Volume 3 : DTD Basics
The Need for XML Document Schema
XML documents are used for many different purposes today. Order processing, invoices, estimates, travel expense reports, meeting minutes, accounting forms, manuals, and other data used on a daily basis at work are only the tip of the iceberg. Now, we see XML used for personal data such as journals, household finances, and other applications. Virtually any data can be created using XML format, since XML allows a user to freely define element names and hierarchical structure.
In this volume, we will be looking both at writing XML documents simply according to XML syntax (well-formed XML documents), as well as writing XML documents to be used as business-to-business data, or in other words, a data format to be shared between and among different companies.
For example, if requested to create an XML document to serve as a purchase order to be sent to Mr. Y at Company X, what kind of XML document would you create? The following are three XML document examples, created by three different individuals. Ms. A has created very semantic element names. Mr. B has opted for rather abbreviated element names, and Ms. C has created elements having a hierarchical structure.
Even a simple request to create an XML document to serve as a purchase order to be sent to Mr.

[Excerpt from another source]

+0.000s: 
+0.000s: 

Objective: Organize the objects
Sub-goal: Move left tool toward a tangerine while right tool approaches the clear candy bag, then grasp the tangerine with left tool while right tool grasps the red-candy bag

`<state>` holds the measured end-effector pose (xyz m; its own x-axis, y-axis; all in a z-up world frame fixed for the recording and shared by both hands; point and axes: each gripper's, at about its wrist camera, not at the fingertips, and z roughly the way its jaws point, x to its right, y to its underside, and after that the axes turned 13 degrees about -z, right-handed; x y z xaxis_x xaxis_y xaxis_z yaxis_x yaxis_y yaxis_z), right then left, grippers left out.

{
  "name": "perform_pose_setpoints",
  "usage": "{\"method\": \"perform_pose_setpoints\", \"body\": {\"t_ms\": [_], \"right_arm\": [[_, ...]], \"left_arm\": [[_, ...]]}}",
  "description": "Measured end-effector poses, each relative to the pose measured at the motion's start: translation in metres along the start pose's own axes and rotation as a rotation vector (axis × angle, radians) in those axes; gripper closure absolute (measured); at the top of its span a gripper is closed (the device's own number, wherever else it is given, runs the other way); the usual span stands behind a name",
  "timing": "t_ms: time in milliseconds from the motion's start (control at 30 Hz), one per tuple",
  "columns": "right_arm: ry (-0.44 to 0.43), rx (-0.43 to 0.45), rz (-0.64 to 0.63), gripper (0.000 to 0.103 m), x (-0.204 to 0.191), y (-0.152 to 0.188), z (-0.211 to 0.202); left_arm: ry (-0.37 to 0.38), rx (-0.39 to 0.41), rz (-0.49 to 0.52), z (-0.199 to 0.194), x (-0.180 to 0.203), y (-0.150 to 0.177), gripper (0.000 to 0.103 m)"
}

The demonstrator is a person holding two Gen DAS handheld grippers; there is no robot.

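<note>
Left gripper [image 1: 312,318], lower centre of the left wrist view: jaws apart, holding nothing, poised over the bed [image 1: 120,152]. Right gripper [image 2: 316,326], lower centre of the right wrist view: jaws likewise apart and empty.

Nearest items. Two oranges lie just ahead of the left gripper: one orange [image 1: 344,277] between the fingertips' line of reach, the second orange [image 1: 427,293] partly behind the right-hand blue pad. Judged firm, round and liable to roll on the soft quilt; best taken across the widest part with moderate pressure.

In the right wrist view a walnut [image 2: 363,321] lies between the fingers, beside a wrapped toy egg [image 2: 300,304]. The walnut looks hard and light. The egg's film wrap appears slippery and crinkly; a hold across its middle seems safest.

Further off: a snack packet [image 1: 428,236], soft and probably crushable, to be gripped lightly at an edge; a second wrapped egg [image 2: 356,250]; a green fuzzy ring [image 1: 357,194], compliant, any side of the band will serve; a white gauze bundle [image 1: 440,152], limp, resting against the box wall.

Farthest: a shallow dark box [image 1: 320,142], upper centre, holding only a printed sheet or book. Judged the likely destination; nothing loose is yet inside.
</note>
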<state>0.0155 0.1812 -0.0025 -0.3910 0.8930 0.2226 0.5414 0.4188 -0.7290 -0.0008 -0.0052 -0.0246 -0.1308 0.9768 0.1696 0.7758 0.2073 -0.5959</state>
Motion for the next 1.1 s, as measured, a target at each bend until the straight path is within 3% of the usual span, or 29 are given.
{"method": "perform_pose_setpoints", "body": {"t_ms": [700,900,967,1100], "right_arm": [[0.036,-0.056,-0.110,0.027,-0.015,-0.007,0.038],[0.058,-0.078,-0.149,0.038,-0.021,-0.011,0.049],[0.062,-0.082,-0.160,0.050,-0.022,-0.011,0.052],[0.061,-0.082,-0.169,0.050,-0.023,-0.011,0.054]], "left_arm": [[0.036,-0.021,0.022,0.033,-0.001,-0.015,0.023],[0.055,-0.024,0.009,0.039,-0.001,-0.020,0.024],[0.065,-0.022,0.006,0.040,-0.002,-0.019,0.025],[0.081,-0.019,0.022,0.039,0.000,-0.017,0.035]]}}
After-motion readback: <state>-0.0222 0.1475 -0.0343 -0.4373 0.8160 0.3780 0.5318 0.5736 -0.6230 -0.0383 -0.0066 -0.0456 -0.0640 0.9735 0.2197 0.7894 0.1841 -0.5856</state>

Y at Company X can take on a number of different XML document patterns. Any of the three examples above can be considered to be proper XML documents. As long as the information required for a purchase order is included, likely any XML document you could create would be a valid XML document for the purpose.
But what would change if you approached the task from Mr. Y's perspective? Assume that Mr. Y uses the three XML documents above, or your XML document, for order processing. Having received XML documents with different element names and hierarchical structures, Mr. Y would have to open each XML document in an editor, confirm whether all of the required information was present, and then process the purchase order. In this case, every purchase order would have to be processed by hand, and the entire system could never be automated.
But what would happen if all XML documents sent had the same element names and hierarchical structure? With standard element names and structures, a system could be created to handle all incoming XML documents, and order processing could be automated, without Mr. Y having to verify the content of each individual document.
A "Schema" is what is required to allow the acceptance (or creation) of XML documents with a standardized element name and hierarchy structure. We know that in the RDB world, a schema is defined when designing tables to stipulate category (column) data types and data sizes, set the primary key, associate tables with other tables, etc. Under XML Schema, a user notates element names, orders of occurrence, and number of occurrences. When XML is used for specific purposes, a schema will first be defined, and then XML documents will be created in accordance with that schema. In doing so, anyone can create an XML document having the same exact element names and hierarchical structure.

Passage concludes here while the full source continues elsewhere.